So there have been a bunch of albums that I’ve missed over the past couple months that I probably could have reviewed but didn’t feel strongly enough one way or the other, so it never happened. Here now is a compilation review of the things I have listened to, but never reviewed:
Feist-Metals: If you enjoyed Let It Die and The Reminder, and were hoping that Leslie wouldn’t stray too far from the sound of those records, you’re in luck. Metals is slow, almost mockingly so. I liked Let It Die quite a bit when it came out, and The Reminder was just more of the same in my mind. But, when your song gets picked to be in a iPod commercial, you’re bound to gain some fans (see: Fitz And The Tantrums). I just couldn’t find a way to get into Metals, and decided not to waste any more time with it when I already heard what a great Feist album would sound like via St. Vincent’s Mercy.
Wilco-The Whole Love: So I kinda reviewed this one. When they had the album streaming I jotted down some thoughts, and then was crucified by hardcore Wilco fans for hating. Well, guess what guys…my feelings about the album haven’t changed much with time. I still think it’s a pretty good, somewhat inconsistent record. I bought the big bundle, and I traveled to Madison to see them play (and we have tickets to see them twice in Chicago), so if you still think I’m a hater I won’t be able to dissuade you. Don’t take this comparison too seriously, but those fans are kind of like the people who say, “Oh yeah. Family Guy is TOTALLY still funny.” Sometimes you have to admit that your favorite band is fallible.

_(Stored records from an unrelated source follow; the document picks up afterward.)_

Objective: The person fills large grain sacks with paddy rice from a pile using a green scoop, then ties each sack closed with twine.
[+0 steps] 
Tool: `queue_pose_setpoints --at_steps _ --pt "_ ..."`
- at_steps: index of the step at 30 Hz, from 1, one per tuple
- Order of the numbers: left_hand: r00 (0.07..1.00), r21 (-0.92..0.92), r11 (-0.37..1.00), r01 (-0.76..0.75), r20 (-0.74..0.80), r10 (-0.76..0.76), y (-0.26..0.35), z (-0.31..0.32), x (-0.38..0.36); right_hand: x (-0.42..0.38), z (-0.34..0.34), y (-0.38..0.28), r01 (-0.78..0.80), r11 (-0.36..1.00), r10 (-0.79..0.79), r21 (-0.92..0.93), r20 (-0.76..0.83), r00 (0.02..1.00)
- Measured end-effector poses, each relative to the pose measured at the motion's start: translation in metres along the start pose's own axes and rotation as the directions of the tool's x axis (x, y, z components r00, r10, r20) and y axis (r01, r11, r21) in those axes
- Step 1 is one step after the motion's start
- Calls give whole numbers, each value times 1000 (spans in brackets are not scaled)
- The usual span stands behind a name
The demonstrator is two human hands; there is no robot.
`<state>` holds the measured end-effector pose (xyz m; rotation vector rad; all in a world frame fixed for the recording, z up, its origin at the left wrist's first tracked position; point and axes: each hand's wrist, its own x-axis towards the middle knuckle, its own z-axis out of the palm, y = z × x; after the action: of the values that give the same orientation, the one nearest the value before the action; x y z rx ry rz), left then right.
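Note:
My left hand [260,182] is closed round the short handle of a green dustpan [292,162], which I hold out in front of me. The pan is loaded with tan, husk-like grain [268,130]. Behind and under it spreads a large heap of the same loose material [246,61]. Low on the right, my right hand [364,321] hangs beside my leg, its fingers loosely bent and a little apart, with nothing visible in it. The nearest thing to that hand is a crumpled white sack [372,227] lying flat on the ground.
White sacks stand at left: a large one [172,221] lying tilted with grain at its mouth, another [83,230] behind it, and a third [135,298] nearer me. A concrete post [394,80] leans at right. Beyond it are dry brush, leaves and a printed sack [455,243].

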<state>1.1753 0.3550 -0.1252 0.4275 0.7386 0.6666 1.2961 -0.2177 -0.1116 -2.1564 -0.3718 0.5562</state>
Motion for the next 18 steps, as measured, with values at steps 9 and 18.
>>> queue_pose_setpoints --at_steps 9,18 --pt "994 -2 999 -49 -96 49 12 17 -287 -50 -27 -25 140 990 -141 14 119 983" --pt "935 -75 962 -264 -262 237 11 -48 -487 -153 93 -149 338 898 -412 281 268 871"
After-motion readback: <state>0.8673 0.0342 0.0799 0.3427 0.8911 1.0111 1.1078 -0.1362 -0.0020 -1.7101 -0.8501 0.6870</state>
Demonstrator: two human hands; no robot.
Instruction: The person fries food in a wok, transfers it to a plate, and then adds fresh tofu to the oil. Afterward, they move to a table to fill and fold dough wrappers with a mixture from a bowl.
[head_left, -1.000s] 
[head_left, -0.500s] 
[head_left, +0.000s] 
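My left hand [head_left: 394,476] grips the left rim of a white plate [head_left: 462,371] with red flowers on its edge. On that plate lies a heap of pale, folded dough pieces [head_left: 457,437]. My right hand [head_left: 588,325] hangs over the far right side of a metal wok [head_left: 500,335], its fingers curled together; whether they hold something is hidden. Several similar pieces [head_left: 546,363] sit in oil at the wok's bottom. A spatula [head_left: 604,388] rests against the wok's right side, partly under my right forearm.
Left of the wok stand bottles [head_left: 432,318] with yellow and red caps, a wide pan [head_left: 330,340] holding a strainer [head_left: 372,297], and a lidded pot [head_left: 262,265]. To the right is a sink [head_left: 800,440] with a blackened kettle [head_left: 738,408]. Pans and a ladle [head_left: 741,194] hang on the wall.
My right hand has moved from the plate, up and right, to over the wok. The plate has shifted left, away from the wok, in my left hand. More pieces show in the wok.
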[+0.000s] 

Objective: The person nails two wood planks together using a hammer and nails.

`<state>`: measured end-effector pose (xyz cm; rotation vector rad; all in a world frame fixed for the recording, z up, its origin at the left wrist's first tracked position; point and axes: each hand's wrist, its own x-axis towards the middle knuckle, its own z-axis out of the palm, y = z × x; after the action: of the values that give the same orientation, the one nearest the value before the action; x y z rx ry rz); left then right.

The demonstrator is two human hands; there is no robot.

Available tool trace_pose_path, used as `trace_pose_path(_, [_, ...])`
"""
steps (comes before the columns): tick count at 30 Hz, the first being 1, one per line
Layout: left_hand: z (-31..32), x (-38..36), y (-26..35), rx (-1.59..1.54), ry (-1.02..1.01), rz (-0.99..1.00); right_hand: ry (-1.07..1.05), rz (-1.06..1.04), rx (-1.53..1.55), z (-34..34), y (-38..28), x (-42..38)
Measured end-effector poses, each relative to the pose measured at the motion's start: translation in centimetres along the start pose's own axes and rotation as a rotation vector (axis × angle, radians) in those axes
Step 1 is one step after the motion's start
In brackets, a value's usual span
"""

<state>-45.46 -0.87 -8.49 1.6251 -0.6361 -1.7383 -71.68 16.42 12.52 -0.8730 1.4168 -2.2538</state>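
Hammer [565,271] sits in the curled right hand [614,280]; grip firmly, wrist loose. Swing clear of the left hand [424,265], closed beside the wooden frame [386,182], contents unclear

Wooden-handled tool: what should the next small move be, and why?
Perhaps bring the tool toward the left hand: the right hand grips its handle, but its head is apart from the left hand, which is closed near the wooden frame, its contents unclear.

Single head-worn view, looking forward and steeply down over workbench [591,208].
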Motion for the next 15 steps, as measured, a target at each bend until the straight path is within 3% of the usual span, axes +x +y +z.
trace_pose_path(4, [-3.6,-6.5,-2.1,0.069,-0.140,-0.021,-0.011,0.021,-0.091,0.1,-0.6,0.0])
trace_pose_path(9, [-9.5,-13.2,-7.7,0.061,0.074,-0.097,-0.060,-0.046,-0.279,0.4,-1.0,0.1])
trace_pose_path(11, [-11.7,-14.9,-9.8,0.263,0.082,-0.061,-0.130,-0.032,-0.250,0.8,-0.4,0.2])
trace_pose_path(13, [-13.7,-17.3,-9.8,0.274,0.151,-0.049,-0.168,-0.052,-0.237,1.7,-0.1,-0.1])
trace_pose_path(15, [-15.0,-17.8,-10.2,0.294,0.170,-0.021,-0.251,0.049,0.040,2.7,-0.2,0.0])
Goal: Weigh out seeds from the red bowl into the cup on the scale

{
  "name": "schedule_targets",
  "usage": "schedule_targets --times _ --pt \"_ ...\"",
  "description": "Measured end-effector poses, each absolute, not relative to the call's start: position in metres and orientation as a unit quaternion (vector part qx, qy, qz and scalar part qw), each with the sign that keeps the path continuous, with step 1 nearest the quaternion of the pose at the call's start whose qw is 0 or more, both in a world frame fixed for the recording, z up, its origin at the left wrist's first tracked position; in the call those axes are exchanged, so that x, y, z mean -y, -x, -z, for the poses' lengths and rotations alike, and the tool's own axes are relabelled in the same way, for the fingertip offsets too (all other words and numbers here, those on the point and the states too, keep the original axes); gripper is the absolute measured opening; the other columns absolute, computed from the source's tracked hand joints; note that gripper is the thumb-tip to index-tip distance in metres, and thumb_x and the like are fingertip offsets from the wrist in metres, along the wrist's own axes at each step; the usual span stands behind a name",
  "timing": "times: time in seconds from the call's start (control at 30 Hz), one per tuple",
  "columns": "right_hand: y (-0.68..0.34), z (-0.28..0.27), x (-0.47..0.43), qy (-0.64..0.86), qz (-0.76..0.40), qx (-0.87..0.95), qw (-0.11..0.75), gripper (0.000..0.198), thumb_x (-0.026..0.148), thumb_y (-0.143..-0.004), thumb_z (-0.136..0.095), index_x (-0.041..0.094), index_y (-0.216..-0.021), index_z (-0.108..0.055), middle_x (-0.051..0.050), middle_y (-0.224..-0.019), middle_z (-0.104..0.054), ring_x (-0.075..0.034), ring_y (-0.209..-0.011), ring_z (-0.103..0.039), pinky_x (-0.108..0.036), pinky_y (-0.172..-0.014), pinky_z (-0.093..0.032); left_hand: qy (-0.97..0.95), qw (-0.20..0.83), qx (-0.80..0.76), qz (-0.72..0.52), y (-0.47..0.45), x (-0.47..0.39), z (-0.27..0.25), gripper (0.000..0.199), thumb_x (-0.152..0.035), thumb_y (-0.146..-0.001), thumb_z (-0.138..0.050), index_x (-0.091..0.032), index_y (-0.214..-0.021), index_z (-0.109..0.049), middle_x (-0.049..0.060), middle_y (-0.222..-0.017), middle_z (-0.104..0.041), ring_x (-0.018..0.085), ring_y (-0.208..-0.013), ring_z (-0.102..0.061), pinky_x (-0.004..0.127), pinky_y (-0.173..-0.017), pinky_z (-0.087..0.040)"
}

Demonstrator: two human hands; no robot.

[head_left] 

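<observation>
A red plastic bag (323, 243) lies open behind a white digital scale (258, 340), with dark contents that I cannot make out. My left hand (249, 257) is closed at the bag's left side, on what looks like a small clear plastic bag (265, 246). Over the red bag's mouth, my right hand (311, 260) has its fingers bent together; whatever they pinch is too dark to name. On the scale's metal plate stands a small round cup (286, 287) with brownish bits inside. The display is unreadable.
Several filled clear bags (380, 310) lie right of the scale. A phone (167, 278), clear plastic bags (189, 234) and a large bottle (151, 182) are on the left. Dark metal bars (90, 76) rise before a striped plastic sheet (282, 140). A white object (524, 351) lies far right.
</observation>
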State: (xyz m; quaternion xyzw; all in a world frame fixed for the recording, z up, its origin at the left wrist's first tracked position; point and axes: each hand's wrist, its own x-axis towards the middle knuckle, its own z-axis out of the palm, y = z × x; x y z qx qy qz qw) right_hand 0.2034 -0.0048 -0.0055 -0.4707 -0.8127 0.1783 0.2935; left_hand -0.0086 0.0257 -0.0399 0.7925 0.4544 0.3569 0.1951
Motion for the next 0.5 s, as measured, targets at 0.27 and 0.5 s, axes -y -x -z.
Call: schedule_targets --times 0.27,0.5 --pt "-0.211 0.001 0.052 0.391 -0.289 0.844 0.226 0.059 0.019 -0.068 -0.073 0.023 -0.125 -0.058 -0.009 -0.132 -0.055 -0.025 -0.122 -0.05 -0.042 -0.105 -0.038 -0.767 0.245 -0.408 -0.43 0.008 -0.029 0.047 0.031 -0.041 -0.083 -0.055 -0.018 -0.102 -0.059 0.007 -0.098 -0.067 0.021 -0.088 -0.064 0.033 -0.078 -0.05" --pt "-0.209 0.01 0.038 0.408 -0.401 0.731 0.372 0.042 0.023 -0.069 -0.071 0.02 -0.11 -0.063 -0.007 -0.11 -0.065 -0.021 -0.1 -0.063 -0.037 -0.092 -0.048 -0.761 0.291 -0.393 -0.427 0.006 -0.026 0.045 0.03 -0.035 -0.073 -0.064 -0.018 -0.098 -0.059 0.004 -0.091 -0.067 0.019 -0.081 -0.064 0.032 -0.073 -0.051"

L’il Wayne-Tha Carter IV: Terrible. Next.
Marketa Irglova-Anar: Great voice. Really boring music.This album works well as background noise, but actively listening to it won’t garner any rewards. Marketa is the kind of singer that needs someone on the lower end to balance out her high voice.
The Jayhawks-Mockingbird Time: It took me a long time to warm up to The Jayhawks, and about five minutes of this album for that to freeze over. Gary Louris and Mark Olson put out a much more satisfying album last year, and it makes this release feel like it was done out of obligation rather than passion. Just a real snoozefest.
Fountains Of Wayne-Sky Full Of Holes: Surprisingly really good. FoW have perfected pop music and now they get to reap the benefits of years of toiling with the others who are known as “that band that had a song on Scrubs.” The tune “Road Song” is my favorite on the record, but it’s all good. Definitely recommended.
Fionn Regan-100 Acres Of Sycamore: I liked this a lot more than I liked his last album, which garnered him a Mercury Prize nomination. Both are strong lyrically, but I think the melodies and overall production on the new record is much better. I don’t believe this has been officially released in the states yet, but it should be soon.
Chris Isaak-Beyond The Sun: So sue me, I like Chris Isaak. This record is a bunch of covers of country songs and 50’s hits. If you dig Isaak, you’ll like his versions of such tunes as “Ring Of Fire,” “I Forgot To Remember To Forget,” and “Great Balls of Fire.” If you don’t think he’s cool, you’ll probably hate this.
Coldplay-Mylo Xyloto: Um, it’s a Coldplay record all right. It’s weird that this band seems to sell the most records but keeps the title as the world’s most hated group. I don’t dislike them as much as most people I know, but I do think they’re wildly overrated. After the fairly dynamic Viva La Vida, Mylo Xyloto sounds like the band was sleepwalking through 90’s pop trends in the studio. Oh well, they can’t all be mediocre.
Friendly Fires-Pala: Pretty decent for the first three or four songs, but it feels a bit repetitive after that. Fun for a dance party where everyone is super drunk after fifteen minutes so the quality of music doesn’t matter as much.
Real Estate-Days: I get why people like this record, and I’m not saying I DON’T like it…it’s just that I’ve heard basically the same album about five times this year, so I don’t get excited when another band rehashes the same thing. They sound good, though.
Tyler Ramsey-The Valley Wind: So a lot of times when a guy comes from a popular band to do a solo record, he likes to go a different direction (see Ronnie Vanucci’s Big Talk record). Not so for Tyler Ramsey, who so closely follows the Band Of Horses formula, I fail to see how a solo release was even necessary. My guess was that he had a bunch of songs that Ben Bridwell said weren’t good enough, so to shut Ramsey up they said “just go make a solo record.” I like Ramsey’s voice, and the album is listenable, but nothing great.
Ok, I think that pretty much catches us up with older stuff. If you bought any of these albums and hated them, I’m sorry I couldn’t get to them sooner. To make up for it, go and download that Sons Of An Illustrious Father album that comes out tomorrow. It’s sure to set things right.